Chuck Acker is the grower of the PK. It received the "Best in Show" award. By the end of the week, the Madison Orchid Guild website will have a 'professional quality' (color corrected, nice background) picture posted. Please don't take this a a put down of the pictures that are posted. 

Gary


----------



## NYEric (Feb 2, 2009)

I would!  LOL! :rollhappy:
I didn't know where Acker's was except for the name. I have an idea that the phrags are growing like stalks of corn in that area! Thanx for the info.


----------



## John M (Feb 2, 2009)

Great to see these photos. Thanks for posting!


----------



## biothanasis (Feb 2, 2009)

Gorgeous all of them!!!!


----------



## Leo Schordje (Feb 5, 2009)

NYEric said:


> I would!  LOL! :rollhappy:
> I didn't know where Acker's was except for the name. I have an idea that the phrags are growing like stalks of corn in that area! Thanx for the info.
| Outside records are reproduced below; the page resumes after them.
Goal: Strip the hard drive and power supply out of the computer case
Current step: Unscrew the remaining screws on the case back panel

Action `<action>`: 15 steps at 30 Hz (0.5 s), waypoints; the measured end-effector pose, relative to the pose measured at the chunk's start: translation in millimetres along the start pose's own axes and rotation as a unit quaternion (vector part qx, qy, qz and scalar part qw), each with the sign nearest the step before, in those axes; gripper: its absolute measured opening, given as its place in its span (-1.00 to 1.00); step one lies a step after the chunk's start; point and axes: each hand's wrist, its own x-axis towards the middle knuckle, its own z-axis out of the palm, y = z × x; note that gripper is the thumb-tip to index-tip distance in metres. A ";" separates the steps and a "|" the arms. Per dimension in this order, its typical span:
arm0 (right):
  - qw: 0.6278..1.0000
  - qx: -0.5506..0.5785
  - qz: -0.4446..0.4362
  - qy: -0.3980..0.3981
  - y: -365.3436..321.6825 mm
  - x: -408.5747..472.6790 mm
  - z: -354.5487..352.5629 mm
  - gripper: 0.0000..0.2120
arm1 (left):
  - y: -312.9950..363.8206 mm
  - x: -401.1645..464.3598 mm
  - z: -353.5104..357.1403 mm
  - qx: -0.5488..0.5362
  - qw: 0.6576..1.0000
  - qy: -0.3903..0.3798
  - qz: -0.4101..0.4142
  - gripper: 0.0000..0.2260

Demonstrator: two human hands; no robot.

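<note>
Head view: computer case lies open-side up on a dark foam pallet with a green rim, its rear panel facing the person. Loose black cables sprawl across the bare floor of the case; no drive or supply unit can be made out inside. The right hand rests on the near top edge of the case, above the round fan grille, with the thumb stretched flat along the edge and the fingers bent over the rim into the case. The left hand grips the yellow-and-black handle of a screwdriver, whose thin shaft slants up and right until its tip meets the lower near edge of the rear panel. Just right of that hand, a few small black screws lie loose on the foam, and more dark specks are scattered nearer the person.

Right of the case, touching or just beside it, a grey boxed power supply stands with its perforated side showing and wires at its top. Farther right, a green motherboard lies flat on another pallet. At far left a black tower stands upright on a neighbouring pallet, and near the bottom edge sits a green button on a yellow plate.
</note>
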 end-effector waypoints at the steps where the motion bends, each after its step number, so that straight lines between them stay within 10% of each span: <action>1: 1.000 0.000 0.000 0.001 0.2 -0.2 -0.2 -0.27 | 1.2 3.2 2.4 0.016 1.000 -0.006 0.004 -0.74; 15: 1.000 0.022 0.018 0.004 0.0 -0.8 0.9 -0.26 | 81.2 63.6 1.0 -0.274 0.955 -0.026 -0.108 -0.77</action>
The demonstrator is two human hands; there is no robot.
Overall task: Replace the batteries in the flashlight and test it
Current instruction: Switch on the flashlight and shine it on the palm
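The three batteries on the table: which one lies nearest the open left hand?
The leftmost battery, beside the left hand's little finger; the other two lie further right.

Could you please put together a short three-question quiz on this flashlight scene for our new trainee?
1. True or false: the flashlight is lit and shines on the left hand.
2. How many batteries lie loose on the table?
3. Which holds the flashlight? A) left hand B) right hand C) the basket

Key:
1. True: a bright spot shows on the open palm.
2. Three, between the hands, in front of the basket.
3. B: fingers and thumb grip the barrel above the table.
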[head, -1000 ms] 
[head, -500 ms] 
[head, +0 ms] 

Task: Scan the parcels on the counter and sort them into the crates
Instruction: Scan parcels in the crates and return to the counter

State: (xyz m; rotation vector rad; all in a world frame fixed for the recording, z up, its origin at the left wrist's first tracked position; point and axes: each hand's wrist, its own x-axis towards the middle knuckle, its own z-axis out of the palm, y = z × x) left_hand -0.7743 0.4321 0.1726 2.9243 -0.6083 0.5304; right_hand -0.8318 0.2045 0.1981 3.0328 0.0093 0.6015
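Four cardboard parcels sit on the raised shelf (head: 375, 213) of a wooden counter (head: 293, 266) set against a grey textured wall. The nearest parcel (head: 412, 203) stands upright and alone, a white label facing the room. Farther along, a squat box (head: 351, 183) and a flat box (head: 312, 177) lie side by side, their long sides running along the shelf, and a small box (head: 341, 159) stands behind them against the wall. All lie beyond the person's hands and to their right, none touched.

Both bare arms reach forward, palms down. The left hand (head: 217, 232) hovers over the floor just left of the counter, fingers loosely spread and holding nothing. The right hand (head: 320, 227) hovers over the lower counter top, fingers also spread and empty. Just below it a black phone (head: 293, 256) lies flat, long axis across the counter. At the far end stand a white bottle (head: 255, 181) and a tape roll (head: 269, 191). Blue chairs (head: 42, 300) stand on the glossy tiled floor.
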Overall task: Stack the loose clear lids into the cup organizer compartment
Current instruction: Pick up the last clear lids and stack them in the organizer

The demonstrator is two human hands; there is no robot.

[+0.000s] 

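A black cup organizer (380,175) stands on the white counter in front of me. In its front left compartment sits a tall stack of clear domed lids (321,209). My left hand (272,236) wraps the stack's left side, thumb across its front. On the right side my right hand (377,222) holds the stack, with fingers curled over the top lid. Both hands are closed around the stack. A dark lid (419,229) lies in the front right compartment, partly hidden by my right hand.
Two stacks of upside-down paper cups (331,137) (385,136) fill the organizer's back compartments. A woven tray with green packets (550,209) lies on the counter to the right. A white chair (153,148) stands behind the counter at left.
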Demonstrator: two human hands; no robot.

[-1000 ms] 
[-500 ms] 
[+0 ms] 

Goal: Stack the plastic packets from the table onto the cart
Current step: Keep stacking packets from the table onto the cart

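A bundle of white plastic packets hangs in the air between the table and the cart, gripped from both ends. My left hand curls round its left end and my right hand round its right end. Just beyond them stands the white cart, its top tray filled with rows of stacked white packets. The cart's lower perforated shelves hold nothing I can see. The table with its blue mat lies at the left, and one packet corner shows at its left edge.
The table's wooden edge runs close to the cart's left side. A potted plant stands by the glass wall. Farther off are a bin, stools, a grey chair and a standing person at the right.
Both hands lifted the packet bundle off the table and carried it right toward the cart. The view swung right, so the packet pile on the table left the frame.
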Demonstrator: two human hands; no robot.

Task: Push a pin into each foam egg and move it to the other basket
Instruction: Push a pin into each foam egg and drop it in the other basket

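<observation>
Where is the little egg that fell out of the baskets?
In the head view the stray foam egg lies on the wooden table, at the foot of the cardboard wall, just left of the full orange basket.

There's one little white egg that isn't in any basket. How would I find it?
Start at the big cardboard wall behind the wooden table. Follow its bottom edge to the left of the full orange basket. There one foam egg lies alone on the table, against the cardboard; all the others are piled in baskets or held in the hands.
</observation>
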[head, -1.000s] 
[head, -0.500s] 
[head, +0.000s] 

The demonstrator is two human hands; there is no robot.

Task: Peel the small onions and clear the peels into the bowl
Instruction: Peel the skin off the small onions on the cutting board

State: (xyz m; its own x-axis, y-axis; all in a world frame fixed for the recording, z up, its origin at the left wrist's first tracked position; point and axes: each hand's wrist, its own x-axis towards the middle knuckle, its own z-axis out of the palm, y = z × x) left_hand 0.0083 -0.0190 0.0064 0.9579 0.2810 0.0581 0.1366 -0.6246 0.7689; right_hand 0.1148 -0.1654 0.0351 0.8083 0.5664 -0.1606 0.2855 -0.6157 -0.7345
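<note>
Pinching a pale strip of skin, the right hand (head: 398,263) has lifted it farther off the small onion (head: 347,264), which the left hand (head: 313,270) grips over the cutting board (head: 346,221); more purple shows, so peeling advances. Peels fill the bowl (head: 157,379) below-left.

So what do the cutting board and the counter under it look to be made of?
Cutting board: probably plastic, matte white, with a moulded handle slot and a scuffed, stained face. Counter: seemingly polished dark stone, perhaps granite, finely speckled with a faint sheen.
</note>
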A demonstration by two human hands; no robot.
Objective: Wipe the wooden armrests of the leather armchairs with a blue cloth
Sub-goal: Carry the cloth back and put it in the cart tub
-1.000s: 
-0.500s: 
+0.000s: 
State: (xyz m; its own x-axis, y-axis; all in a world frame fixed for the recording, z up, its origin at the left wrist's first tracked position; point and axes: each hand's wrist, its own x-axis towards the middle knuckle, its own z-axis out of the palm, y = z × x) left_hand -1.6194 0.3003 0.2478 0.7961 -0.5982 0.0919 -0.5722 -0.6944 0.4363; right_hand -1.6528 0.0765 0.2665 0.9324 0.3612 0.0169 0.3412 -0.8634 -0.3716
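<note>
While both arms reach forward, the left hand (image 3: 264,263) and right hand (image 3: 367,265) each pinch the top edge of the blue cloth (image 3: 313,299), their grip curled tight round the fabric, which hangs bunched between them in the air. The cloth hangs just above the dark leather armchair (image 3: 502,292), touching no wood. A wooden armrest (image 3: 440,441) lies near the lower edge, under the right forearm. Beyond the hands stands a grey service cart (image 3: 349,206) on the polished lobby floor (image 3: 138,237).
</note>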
The firm Chuck Acker works for is now call Orchids Garden Center, it used to be Orchids by the Ackers, in Middleton WI just around the lake, west of Madison WI. I believe the Phrag kovachii belongs to Chuck himself rather than the Garden Center, though it lives in the greenhouses there. 

From downtown Madison take University Ave west, to County Q. follow Q, to the greenhouse. 

That kovachii is an incredible plant,

Leo


----------



## GaryB (Feb 5, 2009)

Leo Schordje said:


> I believe the Phrag kovachii belongs to Chuck himself rather than the Garden Center, though it lives in the greenhouses there.



You are correct. Chuck has his own stud plants that are kept at Orchids Garden Center.


----------



## P-chan (Feb 5, 2009)

Gorgeous pics! Thanks! I can't wait for my kovachii to grow up!


----------